**Given information:**
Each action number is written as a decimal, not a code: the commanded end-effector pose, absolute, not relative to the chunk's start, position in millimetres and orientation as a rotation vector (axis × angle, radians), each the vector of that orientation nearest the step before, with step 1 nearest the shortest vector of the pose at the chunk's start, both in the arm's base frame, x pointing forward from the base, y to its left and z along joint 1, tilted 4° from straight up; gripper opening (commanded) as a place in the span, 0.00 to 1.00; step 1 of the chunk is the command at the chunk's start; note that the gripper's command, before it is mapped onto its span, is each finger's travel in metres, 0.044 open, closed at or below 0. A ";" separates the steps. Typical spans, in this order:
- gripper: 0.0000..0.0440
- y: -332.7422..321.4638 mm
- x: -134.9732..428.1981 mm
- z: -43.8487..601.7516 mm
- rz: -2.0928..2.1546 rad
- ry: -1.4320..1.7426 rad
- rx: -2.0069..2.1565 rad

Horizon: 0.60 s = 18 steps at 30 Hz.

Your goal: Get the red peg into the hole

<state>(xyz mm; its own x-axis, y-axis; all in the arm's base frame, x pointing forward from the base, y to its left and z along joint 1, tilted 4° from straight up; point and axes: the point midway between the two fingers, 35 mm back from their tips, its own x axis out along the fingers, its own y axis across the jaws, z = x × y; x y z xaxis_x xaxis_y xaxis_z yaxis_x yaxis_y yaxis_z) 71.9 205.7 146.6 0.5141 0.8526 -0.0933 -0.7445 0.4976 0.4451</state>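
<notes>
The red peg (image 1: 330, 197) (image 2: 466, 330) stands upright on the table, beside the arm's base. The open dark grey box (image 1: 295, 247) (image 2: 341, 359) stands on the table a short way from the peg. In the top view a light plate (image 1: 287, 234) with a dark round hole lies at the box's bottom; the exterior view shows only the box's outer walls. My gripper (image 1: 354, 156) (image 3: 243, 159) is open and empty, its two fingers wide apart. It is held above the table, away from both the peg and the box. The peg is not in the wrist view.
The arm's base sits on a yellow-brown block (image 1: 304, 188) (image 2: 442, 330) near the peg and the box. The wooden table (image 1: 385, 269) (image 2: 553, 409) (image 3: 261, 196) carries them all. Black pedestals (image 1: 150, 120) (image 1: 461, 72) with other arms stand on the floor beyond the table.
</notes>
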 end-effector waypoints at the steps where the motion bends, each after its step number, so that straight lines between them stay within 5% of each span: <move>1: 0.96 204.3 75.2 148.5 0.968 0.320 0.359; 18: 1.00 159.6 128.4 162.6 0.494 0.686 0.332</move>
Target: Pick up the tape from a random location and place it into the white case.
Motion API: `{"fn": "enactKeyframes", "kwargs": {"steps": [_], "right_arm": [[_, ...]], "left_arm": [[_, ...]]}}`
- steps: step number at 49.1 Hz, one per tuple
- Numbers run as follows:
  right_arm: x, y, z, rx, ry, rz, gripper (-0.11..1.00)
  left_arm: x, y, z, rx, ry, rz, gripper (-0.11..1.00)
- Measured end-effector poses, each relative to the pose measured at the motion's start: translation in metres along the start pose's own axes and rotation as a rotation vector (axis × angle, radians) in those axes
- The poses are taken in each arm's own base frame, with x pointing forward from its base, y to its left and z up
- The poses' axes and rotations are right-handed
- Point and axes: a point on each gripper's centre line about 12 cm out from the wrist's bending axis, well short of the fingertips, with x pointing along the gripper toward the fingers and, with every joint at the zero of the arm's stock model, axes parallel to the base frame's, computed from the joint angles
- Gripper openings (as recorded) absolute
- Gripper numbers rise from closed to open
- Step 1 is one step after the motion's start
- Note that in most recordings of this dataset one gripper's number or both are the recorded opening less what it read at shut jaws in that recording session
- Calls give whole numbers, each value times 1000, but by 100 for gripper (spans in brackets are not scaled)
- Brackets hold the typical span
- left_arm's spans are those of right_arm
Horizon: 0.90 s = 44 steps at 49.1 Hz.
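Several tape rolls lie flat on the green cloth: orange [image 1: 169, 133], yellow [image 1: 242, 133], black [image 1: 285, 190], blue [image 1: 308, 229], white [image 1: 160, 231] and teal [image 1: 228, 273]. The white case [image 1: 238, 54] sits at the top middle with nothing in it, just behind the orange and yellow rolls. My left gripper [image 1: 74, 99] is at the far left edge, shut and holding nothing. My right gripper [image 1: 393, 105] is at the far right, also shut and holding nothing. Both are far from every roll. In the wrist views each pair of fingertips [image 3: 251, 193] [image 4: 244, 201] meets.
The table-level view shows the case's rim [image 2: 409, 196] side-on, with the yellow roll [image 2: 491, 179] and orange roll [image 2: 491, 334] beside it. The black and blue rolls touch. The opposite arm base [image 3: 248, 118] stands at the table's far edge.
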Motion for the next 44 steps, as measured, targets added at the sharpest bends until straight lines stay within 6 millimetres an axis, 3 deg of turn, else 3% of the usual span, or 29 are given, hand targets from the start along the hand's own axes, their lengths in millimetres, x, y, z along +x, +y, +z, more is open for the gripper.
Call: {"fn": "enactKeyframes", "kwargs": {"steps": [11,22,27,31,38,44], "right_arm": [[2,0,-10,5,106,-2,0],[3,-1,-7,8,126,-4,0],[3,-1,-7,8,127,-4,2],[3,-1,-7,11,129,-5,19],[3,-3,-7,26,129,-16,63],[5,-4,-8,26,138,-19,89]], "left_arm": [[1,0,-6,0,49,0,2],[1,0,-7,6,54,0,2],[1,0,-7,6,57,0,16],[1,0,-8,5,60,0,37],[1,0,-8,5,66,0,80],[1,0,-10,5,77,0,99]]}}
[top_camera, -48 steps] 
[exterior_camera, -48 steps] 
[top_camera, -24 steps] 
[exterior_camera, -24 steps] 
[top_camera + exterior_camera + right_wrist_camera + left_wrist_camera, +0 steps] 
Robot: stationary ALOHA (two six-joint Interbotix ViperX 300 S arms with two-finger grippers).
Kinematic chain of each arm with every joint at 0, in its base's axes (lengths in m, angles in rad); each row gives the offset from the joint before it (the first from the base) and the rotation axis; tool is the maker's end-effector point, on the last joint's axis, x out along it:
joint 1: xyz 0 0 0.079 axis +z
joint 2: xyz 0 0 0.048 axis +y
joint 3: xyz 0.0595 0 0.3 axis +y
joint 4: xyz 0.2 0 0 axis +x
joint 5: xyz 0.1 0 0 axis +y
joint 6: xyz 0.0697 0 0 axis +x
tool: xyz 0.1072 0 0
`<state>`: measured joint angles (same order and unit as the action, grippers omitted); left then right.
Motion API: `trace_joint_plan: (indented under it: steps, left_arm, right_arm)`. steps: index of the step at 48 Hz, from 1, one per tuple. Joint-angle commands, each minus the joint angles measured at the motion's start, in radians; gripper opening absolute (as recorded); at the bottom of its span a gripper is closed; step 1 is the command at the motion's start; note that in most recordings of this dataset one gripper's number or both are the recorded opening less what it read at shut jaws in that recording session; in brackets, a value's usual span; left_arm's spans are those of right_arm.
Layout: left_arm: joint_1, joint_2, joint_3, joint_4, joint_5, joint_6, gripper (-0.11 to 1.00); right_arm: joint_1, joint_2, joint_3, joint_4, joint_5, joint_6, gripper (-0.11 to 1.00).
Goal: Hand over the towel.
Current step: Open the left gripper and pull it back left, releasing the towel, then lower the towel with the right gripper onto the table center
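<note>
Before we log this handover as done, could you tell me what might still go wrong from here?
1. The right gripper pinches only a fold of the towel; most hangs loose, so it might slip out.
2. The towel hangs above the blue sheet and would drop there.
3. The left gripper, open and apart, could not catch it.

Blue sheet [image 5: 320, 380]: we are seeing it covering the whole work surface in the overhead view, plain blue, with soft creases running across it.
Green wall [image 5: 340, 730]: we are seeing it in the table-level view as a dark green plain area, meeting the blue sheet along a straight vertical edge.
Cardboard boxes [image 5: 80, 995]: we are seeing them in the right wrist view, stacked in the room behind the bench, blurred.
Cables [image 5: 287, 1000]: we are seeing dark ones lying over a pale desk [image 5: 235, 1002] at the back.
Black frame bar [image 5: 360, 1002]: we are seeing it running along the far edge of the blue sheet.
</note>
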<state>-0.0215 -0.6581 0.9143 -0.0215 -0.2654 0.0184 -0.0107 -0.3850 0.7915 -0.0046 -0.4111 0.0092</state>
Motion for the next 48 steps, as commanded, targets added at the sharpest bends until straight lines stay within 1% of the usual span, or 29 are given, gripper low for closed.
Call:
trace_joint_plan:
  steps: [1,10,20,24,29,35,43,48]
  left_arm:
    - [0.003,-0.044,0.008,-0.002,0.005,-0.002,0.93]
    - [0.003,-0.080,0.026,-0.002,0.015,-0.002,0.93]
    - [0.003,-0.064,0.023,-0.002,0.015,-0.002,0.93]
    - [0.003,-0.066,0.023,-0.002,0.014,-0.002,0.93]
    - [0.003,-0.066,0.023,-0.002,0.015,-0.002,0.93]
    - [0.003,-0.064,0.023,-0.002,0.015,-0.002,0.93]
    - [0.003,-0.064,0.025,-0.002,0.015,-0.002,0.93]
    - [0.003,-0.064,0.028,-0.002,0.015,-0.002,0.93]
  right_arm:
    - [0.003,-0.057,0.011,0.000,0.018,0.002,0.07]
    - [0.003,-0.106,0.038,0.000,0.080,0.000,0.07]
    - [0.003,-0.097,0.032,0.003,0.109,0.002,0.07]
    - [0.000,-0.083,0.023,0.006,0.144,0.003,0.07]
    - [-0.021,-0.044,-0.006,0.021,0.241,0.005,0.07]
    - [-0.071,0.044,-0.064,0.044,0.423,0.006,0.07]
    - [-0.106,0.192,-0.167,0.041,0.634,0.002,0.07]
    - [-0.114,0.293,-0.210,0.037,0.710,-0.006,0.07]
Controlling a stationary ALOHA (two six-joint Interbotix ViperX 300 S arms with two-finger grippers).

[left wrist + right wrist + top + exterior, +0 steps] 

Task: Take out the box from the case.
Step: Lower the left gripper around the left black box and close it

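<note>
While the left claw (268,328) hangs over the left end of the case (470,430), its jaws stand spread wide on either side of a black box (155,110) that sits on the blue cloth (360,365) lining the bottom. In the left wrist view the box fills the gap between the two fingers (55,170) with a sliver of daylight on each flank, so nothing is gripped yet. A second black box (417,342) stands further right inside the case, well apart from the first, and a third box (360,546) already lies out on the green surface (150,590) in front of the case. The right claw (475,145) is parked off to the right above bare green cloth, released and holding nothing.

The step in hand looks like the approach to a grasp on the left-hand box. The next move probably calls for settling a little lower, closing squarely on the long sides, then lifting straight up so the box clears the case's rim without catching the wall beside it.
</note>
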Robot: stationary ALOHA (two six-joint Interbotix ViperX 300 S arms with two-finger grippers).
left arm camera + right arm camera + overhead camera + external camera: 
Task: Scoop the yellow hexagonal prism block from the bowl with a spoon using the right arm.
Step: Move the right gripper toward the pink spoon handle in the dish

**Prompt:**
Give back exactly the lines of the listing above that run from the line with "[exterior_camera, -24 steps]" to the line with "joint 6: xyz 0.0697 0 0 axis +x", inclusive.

**Result:**
[exterior_camera, -24 steps] 
[top_camera + exterior_camera + right_wrist_camera + left_wrist_camera, +0 steps] 
Robot: stationary ALOHA (two six-joint Interbotix ViperX 300 S arms with two-finger grippers).
Kinematic chain of each arm with every joint at 0, in its base's axes (lengths in m, angles in rad); each row gives the offset from the joint before it (the first from the base) and the rotation axis; tool is the maker's end-effector point, on the last joint's axis, x out along it:
joint 1: xyz 0 0 0.079 axis +z
joint 2: xyz 0 0 0.048 axis +y
joint 3: xyz 0.0595 0 0.3 axis +y
joint 4: xyz 0.2 0 0 axis +x
joint 5: xyz 0.1 0 0 axis +y
joint 6: xyz 0.0697 0 0 axis +x

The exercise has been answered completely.